The receipt featured in this blog post comes from the Starbucks located at the Great Wall of China which opened in September 2005.  In all honesty, I have no idea what this receipt says.  I was at my local Starbucks and noticed this receipt hanging on the community bulletin board.  I believe it has been hanging there, buried behind a million other things for four years. I have been a regular customer at that store for years, and I’ve noticed it before, and I really do think that receipt has been posted on the community bulletin board for years.  I asked the baristas if I could borrow it for a few days to take a picture of it, and that is how it ended up here in this blog post.

It is also worth mentioning that Starbucks produces a special coffee just for this market: It is called “South of the Clouds“.  Many baristas are unaware that Starbucks produces many more coffees than what is on their shelves, and in particular, many international markets have special blends created and sold only in one market with beans sourced from the market.
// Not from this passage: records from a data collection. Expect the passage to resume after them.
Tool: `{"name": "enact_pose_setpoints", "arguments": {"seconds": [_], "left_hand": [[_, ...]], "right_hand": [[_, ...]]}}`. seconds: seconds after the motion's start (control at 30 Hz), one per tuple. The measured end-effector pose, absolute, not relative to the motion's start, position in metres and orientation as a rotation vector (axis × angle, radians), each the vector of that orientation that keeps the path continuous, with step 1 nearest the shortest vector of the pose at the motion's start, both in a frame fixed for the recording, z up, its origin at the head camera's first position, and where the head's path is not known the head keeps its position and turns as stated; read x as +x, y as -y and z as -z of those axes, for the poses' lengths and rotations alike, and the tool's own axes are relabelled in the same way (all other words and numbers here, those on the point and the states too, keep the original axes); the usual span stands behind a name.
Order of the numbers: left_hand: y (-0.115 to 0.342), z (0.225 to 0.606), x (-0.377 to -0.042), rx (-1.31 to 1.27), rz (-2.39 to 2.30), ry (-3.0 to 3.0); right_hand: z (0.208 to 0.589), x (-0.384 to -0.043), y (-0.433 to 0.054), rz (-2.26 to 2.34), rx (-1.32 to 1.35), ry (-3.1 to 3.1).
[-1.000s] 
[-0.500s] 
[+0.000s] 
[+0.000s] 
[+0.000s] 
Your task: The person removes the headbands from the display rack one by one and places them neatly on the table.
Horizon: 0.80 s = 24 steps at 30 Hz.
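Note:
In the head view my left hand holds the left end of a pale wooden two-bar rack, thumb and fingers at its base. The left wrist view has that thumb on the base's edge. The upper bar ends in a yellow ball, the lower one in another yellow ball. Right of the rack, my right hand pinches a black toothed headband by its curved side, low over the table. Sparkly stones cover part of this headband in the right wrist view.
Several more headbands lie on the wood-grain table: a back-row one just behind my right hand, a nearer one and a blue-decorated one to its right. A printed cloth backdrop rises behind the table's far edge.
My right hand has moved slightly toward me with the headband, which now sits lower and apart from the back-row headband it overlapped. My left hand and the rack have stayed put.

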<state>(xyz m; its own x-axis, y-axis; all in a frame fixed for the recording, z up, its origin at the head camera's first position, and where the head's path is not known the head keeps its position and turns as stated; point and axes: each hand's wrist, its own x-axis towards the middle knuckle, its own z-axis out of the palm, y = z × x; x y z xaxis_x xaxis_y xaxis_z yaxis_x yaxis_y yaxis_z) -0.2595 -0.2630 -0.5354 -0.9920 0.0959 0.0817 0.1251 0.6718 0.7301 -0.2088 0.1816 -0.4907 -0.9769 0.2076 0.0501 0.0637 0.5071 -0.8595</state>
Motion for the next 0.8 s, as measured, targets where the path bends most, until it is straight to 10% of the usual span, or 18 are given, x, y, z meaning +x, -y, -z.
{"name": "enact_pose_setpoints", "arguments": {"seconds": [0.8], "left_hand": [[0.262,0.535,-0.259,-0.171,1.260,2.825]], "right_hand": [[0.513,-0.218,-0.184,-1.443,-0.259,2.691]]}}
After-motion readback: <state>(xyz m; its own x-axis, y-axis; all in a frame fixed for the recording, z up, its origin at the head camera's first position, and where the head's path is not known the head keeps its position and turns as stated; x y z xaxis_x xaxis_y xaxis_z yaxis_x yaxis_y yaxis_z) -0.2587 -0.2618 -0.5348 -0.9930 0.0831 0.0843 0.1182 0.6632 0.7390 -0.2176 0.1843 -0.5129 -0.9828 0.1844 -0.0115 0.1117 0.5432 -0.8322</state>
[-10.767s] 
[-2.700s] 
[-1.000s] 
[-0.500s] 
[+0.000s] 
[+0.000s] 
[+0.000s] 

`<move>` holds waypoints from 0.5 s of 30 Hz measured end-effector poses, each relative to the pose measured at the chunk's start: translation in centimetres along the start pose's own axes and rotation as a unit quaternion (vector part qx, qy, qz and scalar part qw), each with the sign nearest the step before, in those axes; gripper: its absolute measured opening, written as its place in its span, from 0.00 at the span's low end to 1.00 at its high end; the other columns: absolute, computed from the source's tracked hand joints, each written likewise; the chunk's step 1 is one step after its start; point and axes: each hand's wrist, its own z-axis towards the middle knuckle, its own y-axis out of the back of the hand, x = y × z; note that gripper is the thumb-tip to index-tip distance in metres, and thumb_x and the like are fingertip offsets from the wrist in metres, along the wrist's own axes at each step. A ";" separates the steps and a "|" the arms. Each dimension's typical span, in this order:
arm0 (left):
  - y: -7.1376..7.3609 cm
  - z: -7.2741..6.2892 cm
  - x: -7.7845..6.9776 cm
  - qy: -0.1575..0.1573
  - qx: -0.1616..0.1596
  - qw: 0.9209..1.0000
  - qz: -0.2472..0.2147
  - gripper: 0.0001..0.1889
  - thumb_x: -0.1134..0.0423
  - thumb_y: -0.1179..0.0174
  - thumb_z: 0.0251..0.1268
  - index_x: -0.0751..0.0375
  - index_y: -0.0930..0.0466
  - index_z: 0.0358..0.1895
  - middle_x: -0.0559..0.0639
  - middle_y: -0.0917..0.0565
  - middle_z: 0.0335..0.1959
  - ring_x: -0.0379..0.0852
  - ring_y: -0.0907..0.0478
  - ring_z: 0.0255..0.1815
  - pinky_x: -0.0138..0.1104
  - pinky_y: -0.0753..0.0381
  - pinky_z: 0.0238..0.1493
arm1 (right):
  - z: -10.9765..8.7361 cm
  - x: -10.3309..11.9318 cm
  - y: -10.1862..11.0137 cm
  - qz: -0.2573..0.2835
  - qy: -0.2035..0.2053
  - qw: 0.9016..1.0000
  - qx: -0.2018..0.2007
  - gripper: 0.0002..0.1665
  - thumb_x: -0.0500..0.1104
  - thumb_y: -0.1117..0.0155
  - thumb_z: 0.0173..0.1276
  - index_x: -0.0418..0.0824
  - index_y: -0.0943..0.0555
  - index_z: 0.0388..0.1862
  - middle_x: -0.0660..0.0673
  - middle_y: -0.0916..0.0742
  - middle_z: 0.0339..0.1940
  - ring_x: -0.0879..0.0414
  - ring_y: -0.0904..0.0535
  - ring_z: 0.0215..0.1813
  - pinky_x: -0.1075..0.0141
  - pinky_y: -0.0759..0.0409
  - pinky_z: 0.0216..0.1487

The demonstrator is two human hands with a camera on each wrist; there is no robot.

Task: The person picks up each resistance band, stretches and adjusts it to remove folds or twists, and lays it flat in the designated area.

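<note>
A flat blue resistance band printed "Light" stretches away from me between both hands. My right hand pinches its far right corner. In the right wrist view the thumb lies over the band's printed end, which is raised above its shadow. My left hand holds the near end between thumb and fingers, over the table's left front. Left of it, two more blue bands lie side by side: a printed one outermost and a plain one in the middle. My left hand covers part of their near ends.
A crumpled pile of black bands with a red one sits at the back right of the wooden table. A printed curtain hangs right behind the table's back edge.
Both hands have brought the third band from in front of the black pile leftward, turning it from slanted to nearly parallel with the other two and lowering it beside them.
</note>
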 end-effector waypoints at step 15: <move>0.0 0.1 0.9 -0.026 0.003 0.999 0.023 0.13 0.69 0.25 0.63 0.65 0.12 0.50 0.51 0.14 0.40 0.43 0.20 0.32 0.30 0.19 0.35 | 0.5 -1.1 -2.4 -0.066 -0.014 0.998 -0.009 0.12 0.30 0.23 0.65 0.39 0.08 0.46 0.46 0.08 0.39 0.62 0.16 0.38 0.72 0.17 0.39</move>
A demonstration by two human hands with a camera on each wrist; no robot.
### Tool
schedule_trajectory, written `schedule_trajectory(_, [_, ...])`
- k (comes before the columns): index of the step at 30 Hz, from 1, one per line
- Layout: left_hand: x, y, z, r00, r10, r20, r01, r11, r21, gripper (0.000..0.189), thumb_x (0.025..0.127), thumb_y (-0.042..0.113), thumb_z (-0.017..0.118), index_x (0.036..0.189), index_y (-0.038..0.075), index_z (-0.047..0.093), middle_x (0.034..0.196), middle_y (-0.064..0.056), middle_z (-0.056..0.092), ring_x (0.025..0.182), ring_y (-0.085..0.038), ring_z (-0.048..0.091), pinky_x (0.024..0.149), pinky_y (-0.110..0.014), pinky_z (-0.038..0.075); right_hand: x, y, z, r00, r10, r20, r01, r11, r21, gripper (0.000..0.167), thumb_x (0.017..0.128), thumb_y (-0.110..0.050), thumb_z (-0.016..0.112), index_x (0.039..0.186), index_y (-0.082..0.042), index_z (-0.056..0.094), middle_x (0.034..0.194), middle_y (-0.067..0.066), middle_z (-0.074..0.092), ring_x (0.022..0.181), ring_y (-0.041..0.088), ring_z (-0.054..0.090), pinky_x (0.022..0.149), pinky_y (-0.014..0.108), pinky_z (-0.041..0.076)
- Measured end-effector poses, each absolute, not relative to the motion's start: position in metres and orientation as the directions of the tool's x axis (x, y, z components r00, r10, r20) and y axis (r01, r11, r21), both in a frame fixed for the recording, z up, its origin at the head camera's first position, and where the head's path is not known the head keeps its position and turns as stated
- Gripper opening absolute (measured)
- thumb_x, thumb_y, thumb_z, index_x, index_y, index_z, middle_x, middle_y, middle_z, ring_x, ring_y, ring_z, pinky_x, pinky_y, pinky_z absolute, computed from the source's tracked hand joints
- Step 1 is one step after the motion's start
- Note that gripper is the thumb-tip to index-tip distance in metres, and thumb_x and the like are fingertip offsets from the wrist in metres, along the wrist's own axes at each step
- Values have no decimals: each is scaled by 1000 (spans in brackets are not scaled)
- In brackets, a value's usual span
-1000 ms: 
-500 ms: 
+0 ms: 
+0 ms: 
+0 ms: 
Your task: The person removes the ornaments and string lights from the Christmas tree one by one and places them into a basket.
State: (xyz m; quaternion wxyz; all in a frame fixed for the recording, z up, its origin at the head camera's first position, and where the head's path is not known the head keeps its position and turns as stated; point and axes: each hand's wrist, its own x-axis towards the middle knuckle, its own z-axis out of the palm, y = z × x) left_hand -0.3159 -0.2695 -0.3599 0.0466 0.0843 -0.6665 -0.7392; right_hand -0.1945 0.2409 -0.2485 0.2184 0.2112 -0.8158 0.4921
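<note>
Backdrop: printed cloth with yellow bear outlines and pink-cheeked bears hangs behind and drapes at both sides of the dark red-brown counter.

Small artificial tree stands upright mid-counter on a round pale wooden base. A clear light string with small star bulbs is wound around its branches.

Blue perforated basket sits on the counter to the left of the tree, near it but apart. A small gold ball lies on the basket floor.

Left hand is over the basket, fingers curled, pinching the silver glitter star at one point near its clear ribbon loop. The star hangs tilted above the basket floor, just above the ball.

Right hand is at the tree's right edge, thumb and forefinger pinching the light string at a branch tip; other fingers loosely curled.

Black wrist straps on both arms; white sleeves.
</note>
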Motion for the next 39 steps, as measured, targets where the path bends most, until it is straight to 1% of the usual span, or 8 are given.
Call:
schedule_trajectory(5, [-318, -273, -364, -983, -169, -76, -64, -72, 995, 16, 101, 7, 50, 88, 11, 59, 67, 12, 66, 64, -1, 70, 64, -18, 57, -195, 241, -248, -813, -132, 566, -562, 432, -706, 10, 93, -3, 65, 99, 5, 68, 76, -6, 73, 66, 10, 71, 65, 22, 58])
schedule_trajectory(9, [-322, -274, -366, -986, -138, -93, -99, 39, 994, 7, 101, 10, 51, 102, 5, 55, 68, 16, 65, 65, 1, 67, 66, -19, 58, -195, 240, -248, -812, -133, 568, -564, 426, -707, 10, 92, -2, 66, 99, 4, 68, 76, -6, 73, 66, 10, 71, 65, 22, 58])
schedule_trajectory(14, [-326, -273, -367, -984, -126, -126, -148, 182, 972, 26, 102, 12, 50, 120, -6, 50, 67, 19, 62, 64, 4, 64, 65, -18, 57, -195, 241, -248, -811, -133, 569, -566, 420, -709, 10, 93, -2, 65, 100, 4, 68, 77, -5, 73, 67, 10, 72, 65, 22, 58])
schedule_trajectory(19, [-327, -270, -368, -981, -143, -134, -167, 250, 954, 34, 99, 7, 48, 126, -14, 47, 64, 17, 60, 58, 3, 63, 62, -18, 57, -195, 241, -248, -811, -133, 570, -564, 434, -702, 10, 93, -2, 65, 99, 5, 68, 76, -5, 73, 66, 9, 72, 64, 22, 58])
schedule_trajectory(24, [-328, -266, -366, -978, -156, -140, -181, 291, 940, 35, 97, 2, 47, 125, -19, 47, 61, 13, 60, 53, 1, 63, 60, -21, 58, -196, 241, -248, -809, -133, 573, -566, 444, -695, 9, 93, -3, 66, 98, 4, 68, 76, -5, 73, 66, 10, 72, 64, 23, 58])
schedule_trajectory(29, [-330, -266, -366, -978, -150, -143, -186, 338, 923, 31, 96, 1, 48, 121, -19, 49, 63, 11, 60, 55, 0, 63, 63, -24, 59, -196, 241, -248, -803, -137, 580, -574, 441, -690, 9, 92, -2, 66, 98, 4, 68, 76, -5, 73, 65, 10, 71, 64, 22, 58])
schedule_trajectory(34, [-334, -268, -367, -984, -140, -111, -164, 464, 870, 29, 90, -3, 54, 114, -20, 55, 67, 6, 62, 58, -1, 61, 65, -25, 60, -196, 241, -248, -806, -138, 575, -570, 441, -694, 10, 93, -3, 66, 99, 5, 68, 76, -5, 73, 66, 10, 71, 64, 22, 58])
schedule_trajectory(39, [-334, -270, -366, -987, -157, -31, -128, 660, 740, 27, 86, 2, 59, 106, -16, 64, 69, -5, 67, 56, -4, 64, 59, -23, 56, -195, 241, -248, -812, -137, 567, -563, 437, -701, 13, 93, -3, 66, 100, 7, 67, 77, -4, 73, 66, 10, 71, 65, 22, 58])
I previously had a brief discussion of these rare international coffees here in this post: Starbucks International Whole Bean: The rare and exotic.

South of the Clouds is a blend of whole bean with some of the beans sourced from the Yunnan province of China.  Normally this coffee is ONLY sold in China, and it was created in January 2009 to commemorate ten years of business in China.  Once in a very rare blue moon, the two street-level Starbucks receive a small quantity of the international whole beans, which is how I initially got my hands on a bag of it for this blog entry.  Just Wednesday this week, South of the Clouds was given out at the end of the Starbucks shareholders’ meeting as a chance for customers to try this rare coffee.  My understanding is that the beans sourced from China are processed with a wash method (someone please correct me if I have this information incorrect) and this blend is properly classified as an Indonesian type blend.  I’ve heard it said from Starbucks coffee gurus that this is still a somewhat evolving coffee blend, as the beans from China are a new and not perfectly consistent source.  The jury is still deliberating about what this coffee will taste like in the future.

The other two ‘Starbucks Around the Globe’ episodes at StarbucksMelody are here:

Starbucks Around the Globe: Japan (Episode #1)

Starbucks Around the Globe: Mexico (Episode #2)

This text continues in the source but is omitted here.